### RECORDED DATA

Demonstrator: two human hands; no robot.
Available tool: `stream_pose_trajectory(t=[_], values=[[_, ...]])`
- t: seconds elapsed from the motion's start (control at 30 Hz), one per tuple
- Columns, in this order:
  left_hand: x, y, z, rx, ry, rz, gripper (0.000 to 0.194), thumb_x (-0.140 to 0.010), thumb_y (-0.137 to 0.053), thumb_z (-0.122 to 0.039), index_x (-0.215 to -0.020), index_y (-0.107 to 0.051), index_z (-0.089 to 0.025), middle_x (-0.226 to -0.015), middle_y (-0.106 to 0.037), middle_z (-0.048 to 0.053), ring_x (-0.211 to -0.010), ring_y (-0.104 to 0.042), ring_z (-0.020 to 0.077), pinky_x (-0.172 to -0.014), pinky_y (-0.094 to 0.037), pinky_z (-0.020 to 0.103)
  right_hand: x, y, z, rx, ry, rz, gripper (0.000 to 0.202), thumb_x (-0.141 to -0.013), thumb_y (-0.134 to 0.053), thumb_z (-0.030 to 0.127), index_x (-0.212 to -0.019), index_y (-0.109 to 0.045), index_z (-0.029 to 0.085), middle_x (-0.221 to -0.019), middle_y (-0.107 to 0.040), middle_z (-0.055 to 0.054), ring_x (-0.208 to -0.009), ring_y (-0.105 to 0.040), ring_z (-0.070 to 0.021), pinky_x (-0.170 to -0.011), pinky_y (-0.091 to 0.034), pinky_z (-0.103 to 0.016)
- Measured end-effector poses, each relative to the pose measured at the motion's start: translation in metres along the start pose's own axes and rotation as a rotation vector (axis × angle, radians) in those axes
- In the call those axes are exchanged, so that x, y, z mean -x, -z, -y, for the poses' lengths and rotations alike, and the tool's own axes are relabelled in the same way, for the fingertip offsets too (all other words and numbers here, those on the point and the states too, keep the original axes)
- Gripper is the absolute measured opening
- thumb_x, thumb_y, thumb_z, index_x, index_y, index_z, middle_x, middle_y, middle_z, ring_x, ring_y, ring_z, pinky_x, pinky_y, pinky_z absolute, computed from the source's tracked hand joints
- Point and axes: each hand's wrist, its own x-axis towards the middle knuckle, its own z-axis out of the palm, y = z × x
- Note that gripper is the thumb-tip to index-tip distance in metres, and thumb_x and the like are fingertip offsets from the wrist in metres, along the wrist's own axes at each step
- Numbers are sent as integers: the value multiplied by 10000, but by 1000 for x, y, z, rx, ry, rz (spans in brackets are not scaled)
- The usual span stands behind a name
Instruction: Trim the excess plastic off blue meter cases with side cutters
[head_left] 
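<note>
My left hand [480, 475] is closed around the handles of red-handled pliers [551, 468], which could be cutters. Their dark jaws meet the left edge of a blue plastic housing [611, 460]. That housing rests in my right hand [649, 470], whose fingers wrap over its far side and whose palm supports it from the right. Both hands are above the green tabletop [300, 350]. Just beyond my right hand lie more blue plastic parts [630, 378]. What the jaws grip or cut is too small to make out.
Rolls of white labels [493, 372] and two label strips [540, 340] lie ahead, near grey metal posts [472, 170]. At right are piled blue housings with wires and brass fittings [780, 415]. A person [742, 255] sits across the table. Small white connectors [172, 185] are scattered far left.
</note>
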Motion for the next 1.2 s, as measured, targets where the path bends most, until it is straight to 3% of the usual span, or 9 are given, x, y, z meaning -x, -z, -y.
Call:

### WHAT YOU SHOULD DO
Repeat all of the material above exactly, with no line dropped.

### ANSWER TO THIS PROBLEM
Demonstrator: two human hands; no robot.
Available tool: `stream_pose_trajectory(t=[_], values=[[_, ...]])`
- t: seconds elapsed from the motion's start (control at 30 Hz), one per tuple
- Columns, in this order:
  left_hand: x, y, z, rx, ry, rz, gripper (0.000 to 0.194), thumb_x (-0.140 to 0.010), thumb_y (-0.137 to 0.053), thumb_z (-0.122 to 0.039), index_x (-0.215 to -0.020), index_y (-0.107 to 0.051), index_z (-0.089 to 0.025), middle_x (-0.226 to -0.015), middle_y (-0.106 to 0.037), middle_z (-0.048 to 0.053), ring_x (-0.211 to -0.010), ring_y (-0.104 to 0.042), ring_z (-0.020 to 0.077), pinky_x (-0.172 to -0.014), pinky_y (-0.094 to 0.037), pinky_z (-0.020 to 0.103)
  right_hand: x, y, z, rx, ry, rz, gripper (0.000 to 0.202), thumb_x (-0.141 to -0.013), thumb_y (-0.134 to 0.053), thumb_z (-0.030 to 0.127), index_x (-0.212 to -0.019), index_y (-0.109 to 0.045), index_z (-0.029 to 0.085), middle_x (-0.221 to -0.019), middle_y (-0.107 to 0.040), middle_z (-0.055 to 0.054), ring_x (-0.208 to -0.009), ring_y (-0.105 to 0.040), ring_z (-0.070 to 0.021), pinky_x (-0.170 to -0.011), pinky_y (-0.091 to 0.034), pinky_z (-0.103 to 0.016)
- Measured end-effector poses, each relative to the pose measured at the motion's start: translation in metres along the start pose's own axes and rotation as a rotation vector (axis × angle, radians) in those axes
- In the call those axes are exchanged, so that x, y, z mean -x, -z, -y, for the poses' lengths and rotations alike, and the tool's own axes are relabelled in the same way, for the fingertip offsets too (all other words and numbers here, those on the point and the states too, keep the original axes)
- Gripper is the absolute measured opening
- thumb_x, thumb_y, thumb_z, index_x, index_y, index_z, middle_x, middle_y, middle_z, ring_x, ring_y, ring_z, pinky_x, pinky_y, pinky_z absolute, computed from the source's tracked hand joints
- Point and axes: each hand's wrist, its own x-axis towards the middle knuckle, its own z-axis out of the palm, y = z × x
- Note that gripper is the thumb-tip to index-tip distance in metres, and thumb_x and the like are fingertip offsets from the wrist in metres, along the wrist's own axes at each step
- Numbers are sent as integers: the value multiplied by 10000, but by 1000 for x, y, z, rx, ry, rz (spans in brackets are not scaled)
- The usual span stands behind a name
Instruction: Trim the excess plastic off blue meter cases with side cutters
[head_left] 
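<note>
My left hand [480, 475] is closed around the handles of red-handled pliers [551, 468], which could be cutters. Their dark jaws meet the left edge of a blue plastic housing [611, 460]. That housing rests in my right hand [649, 470], whose fingers wrap over its far side and whose palm supports it from the right. Both hands are above the green tabletop [300, 350]. Just beyond my right hand lie more blue plastic parts [630, 378]. What the jaws grip or cut is too small to make out.
Rolls of white labels [493, 372] and two label strips [540, 340] lie ahead, near grey metal posts [472, 170]. At right are piled blue housings with wires and brass fittings [780, 415]. A person [742, 255] sits across the table. Small white connectors [172, 185] are scattered far left.
</note>
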Motion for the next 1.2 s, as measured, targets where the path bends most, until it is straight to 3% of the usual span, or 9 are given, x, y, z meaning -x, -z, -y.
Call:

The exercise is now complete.